Spoiled Baby Corp sells baby buggies and has begun an equipment replacement project. You are required to determine the Book Value of each of its fixed assets and make decisions regarding the purchases, trades, and disposition of various assets.

Indicate your recommendation and justify your position for each of the following events.

1. SPC purchased a tube extruder on April 3, 2007 for $27,000. It has a useful life of 10 years and a residual value of $4,000. SPC used double declining balance depreciation for this asset. On February 19, 2012 SPC has an offer to sell this unit for 8,000.

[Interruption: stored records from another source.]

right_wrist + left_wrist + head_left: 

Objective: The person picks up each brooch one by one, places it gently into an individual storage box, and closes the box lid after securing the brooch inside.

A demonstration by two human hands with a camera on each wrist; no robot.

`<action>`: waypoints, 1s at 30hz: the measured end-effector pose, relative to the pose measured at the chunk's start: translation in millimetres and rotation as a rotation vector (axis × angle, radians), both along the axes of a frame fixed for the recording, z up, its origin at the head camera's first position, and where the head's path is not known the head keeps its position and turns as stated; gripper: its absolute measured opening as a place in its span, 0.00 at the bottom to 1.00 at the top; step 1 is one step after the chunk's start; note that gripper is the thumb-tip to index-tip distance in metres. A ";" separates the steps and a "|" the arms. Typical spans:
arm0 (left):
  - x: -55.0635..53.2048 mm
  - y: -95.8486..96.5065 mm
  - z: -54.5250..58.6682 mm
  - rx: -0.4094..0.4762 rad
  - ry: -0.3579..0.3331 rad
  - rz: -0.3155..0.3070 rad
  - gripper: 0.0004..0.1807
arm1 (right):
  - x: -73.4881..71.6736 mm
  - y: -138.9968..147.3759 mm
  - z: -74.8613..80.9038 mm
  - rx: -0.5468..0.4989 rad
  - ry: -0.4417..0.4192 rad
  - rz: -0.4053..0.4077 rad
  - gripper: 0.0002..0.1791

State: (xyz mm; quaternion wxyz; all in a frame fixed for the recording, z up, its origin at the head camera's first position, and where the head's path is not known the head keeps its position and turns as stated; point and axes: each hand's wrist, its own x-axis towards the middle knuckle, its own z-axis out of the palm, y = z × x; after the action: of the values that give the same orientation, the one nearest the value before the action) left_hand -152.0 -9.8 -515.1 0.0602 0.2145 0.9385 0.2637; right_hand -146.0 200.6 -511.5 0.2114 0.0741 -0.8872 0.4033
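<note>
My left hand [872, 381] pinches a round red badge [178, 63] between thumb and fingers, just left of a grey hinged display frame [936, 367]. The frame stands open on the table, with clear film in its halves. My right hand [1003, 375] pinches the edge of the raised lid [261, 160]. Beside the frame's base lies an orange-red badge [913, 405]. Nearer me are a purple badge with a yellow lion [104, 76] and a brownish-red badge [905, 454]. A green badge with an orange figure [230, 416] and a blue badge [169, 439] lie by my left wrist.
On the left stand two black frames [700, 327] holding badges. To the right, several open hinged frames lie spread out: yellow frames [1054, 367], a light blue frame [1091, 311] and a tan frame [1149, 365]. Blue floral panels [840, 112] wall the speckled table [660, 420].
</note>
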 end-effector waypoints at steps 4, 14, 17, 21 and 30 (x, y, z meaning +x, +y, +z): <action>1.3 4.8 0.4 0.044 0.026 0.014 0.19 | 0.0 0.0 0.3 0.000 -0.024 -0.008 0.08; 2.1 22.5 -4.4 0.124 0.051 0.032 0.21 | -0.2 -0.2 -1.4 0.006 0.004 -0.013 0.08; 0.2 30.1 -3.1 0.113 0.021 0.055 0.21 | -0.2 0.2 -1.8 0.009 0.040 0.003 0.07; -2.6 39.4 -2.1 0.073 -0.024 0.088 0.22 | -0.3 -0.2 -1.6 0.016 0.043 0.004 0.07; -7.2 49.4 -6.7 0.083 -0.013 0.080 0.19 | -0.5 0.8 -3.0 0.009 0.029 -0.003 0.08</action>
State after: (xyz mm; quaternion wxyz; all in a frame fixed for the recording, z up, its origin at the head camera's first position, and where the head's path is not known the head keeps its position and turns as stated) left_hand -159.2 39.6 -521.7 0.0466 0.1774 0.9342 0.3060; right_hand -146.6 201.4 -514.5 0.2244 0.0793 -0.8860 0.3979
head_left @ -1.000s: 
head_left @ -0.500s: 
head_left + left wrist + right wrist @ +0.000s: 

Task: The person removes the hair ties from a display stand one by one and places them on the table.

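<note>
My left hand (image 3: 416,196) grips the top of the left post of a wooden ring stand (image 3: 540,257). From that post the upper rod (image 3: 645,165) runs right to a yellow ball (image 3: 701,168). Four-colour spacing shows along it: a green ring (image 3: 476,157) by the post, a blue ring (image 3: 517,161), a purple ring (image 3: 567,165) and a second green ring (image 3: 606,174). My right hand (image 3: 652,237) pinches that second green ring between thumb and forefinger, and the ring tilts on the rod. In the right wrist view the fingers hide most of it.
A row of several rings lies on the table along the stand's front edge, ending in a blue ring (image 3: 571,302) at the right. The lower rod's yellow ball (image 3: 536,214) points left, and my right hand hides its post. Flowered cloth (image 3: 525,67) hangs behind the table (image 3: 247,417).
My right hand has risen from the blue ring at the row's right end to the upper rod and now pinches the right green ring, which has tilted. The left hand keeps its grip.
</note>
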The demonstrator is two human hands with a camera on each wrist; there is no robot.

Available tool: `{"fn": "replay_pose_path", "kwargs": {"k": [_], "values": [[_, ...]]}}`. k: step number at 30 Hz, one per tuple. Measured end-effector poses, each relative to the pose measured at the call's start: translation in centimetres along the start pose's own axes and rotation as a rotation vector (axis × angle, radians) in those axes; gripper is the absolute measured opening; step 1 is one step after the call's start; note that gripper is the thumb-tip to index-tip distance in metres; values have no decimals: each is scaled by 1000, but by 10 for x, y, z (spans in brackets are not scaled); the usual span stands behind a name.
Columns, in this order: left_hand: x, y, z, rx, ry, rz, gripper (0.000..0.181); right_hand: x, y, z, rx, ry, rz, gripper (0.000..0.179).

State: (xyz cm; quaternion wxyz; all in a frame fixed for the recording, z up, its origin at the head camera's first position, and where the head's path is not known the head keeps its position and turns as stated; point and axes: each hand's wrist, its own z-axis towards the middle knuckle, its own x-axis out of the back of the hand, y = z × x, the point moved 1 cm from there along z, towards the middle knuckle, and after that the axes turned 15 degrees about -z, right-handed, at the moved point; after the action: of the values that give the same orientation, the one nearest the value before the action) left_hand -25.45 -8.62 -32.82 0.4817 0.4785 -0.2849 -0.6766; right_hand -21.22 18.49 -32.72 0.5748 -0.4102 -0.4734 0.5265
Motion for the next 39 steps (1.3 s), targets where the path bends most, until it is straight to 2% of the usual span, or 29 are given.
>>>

2. SPC purchased a winding machine on July 28, 2012 for $21,000. It has a useful life of 6 years or 12,000 hours. It has a residual value of $3,000. SPC is unsure whether to use straight line depreciation or units of production. It anticipates using the equipment approximately 3000 hours each year.

3. SPC purchased a funneling machine on February 9, 2009 for $72,000. It has a useful life of 5 years and a residual value of $12,000. SPC has used Straight line depreciation for this equipment. SPC has determined that this equipment no longer meets its needs and has decided to exchange this unit for a new model. The new Model has a MSRP of $100,000. On December 28, 2012 SPC will exchange its equipment for the new Model and pay $77,000.

4. SPC has a fully piece of equipment that is currently fully depreciated on its books. This equipment is no longer used and SPC wants to get rid of it. The cost of the equipment is $10,000. The company has been offered $300 for its parts. What is the journal entry that would record this transaction?